Your task:
Within the data below, state how many lines contain the string "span". Provide the number only.

Data segment:
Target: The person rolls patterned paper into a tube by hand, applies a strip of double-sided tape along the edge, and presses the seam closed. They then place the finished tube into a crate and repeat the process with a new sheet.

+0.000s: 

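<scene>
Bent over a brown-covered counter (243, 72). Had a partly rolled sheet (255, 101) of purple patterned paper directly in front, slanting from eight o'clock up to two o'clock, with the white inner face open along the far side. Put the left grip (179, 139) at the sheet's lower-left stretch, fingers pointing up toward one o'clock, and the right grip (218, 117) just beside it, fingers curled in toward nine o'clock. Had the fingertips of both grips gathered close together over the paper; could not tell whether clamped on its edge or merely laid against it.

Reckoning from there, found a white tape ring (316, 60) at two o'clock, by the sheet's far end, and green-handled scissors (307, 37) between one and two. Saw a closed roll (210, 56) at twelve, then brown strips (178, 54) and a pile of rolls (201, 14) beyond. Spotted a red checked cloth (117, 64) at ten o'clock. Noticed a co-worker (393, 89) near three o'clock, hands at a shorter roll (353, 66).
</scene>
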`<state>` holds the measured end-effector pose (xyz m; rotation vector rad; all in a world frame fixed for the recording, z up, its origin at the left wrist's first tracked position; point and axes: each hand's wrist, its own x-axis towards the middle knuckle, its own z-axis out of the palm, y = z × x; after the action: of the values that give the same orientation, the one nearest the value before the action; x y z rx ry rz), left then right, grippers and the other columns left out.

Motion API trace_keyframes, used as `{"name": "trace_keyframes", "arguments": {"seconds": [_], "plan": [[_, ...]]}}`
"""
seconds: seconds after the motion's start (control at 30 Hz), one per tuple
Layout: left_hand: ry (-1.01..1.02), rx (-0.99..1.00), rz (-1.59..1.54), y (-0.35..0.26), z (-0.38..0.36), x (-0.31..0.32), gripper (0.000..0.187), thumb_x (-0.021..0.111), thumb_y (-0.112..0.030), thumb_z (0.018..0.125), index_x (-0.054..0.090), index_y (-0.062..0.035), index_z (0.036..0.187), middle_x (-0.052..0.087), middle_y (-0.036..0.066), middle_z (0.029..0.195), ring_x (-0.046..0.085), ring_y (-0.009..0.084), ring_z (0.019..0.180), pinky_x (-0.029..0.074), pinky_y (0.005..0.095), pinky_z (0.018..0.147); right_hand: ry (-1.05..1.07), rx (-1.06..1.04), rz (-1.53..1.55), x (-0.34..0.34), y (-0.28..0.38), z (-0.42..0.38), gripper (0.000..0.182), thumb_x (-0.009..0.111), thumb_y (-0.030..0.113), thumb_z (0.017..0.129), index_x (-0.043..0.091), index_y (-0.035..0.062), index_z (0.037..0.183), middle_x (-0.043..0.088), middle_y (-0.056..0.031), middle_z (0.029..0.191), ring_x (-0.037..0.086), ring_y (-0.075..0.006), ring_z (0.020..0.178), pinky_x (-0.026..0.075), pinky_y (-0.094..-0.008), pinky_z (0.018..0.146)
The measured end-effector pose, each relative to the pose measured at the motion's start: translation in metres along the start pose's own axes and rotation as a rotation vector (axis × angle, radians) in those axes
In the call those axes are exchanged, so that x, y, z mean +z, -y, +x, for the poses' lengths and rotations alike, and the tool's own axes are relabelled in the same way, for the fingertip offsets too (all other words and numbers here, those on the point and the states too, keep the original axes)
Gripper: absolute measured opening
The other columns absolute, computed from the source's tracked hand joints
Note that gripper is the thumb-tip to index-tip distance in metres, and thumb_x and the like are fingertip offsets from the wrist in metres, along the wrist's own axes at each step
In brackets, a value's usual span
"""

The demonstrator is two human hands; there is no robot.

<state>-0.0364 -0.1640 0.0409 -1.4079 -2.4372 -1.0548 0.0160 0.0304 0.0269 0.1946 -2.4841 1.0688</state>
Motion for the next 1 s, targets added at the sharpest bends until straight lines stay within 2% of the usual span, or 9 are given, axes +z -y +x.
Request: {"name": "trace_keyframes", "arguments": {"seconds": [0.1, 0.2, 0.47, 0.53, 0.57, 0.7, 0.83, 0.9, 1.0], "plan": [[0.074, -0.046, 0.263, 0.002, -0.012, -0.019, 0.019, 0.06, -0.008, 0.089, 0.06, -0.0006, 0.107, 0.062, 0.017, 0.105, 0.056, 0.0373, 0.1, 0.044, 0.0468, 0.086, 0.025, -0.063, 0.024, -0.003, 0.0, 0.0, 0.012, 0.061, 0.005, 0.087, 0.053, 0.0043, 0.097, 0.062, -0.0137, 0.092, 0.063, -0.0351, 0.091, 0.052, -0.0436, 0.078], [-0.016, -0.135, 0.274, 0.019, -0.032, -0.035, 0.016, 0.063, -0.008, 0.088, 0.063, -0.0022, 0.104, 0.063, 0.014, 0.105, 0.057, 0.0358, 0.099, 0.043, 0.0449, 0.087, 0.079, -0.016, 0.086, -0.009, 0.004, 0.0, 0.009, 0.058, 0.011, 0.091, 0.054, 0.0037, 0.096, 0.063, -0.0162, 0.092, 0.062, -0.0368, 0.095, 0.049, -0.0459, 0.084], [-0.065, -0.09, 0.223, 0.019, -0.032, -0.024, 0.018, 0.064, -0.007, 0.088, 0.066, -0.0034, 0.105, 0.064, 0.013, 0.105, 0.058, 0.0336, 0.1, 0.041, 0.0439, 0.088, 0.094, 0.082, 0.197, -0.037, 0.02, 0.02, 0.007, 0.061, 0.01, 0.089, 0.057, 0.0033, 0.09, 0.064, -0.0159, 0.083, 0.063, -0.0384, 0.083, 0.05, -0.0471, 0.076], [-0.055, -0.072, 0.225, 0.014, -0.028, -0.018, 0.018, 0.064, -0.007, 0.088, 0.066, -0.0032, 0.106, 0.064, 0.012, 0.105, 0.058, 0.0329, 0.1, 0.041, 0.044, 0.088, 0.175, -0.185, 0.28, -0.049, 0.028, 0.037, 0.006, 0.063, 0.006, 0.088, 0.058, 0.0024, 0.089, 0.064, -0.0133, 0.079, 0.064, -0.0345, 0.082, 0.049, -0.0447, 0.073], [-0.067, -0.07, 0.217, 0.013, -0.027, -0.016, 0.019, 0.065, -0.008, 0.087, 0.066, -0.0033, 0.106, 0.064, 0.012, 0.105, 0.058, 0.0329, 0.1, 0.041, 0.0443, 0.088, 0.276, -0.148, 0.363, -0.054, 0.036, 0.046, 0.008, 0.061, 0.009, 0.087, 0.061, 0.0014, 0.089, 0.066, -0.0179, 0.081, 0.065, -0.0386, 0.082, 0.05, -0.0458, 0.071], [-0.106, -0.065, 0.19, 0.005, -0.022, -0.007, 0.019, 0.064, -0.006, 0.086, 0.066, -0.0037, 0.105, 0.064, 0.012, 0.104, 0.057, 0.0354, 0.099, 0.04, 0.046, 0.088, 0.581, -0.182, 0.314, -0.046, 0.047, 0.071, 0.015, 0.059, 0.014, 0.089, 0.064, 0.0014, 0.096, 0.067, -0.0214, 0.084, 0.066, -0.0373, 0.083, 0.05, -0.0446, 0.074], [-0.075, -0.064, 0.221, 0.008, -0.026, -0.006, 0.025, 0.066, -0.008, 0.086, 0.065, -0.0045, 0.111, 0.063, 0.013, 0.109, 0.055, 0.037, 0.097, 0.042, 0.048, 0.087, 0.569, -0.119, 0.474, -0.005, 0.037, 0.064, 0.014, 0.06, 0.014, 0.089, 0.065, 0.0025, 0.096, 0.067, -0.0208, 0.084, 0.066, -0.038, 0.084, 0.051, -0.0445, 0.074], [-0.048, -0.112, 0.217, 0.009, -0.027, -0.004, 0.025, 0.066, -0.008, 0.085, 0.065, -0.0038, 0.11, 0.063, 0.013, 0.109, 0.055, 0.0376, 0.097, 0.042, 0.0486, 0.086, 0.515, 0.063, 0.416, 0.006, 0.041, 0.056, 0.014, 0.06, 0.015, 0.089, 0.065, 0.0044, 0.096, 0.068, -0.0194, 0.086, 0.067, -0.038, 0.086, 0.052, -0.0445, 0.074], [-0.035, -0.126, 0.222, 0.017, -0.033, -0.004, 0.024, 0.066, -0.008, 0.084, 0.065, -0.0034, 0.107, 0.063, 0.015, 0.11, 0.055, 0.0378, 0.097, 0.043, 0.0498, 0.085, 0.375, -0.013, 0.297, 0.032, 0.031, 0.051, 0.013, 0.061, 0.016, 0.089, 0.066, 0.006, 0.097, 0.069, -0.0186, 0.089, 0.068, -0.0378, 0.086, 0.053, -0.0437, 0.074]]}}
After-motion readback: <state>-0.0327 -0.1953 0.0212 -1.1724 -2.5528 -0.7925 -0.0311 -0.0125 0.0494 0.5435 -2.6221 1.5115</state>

Your solution:
2